- [EXERCISE]: Write the data below out exactly as it stands. Do not include the pictures.

- - -

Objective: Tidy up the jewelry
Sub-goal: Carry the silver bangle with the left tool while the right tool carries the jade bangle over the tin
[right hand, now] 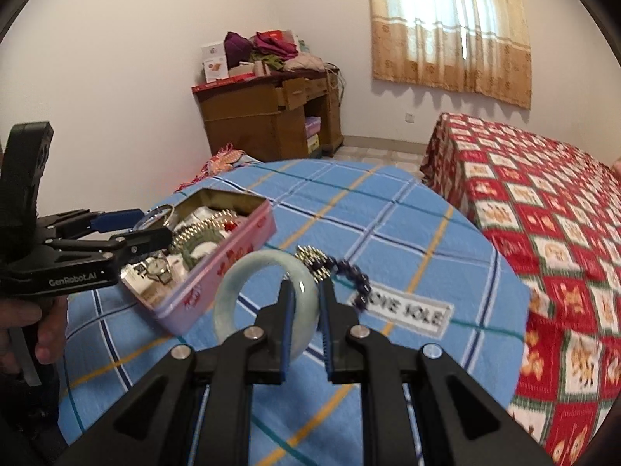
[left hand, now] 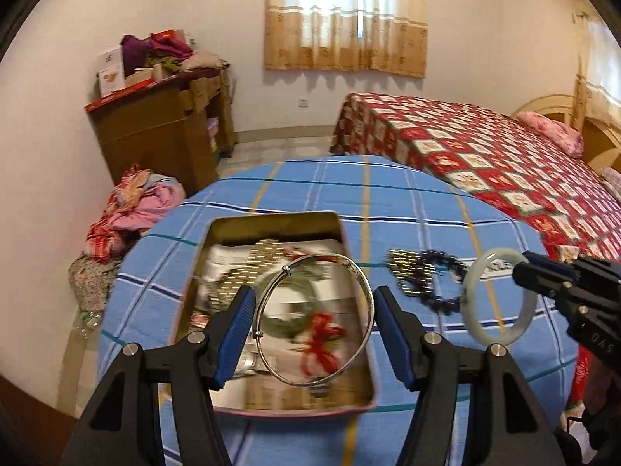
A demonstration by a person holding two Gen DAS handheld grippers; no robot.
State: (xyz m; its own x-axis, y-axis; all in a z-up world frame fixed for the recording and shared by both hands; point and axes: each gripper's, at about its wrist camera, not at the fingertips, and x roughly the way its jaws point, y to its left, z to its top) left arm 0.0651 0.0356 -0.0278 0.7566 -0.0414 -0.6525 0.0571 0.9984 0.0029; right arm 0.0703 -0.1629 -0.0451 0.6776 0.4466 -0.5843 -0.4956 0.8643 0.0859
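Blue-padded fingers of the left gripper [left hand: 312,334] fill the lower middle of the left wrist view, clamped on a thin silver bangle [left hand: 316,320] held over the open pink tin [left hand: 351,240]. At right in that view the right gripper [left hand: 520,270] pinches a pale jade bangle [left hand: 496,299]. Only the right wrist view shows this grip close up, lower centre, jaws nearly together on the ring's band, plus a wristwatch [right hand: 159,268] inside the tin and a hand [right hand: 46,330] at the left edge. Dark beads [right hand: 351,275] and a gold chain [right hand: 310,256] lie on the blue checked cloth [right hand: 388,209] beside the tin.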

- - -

- [EXERCISE SOLUTION]:
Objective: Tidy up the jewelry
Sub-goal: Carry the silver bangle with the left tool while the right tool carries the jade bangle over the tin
[right hand, now] 
[left hand, now] 
A demonstration by a person holding two Gen DAS handheld grippers; no robot.
State: (xyz m; its own x-axis, y-axis; all in a z-up world frame fixed for the recording and shared by both hands; point and axes: each gripper's, at about its wrist camera, not at the fingertips, and x roughly the way its jaws point, y to its left, z to its top) left arm 0.0651 0.0356 -0.0278 0.7566 -0.0414 -0.6525 0.0571 0.9984 0.0029; right arm 0.0703 -0.1629 -0.0451 0.6776 0.4466 -0.5843 -0.4956 0.8643 0.0859
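Blue-padded fingers of the left gripper [left hand: 312,334] fill the lower middle of the left wrist view, clamped on a thin silver bangle [left hand: 316,320] held over the open pink tin [left hand: 351,240]. At right in that view the right gripper [left hand: 520,270] pinches a pale jade bangle [left hand: 496,299]. Only the right wrist view shows this grip close up, lower centre, jaws nearly together on the ring's band, plus a wristwatch [right hand: 159,268] inside the tin and a hand [right hand: 46,330] at the left edge. Dark beads [right hand: 351,275] and a gold chain [right hand: 310,256] lie on the blue checked cloth [right hand: 388,209] beside the tin.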

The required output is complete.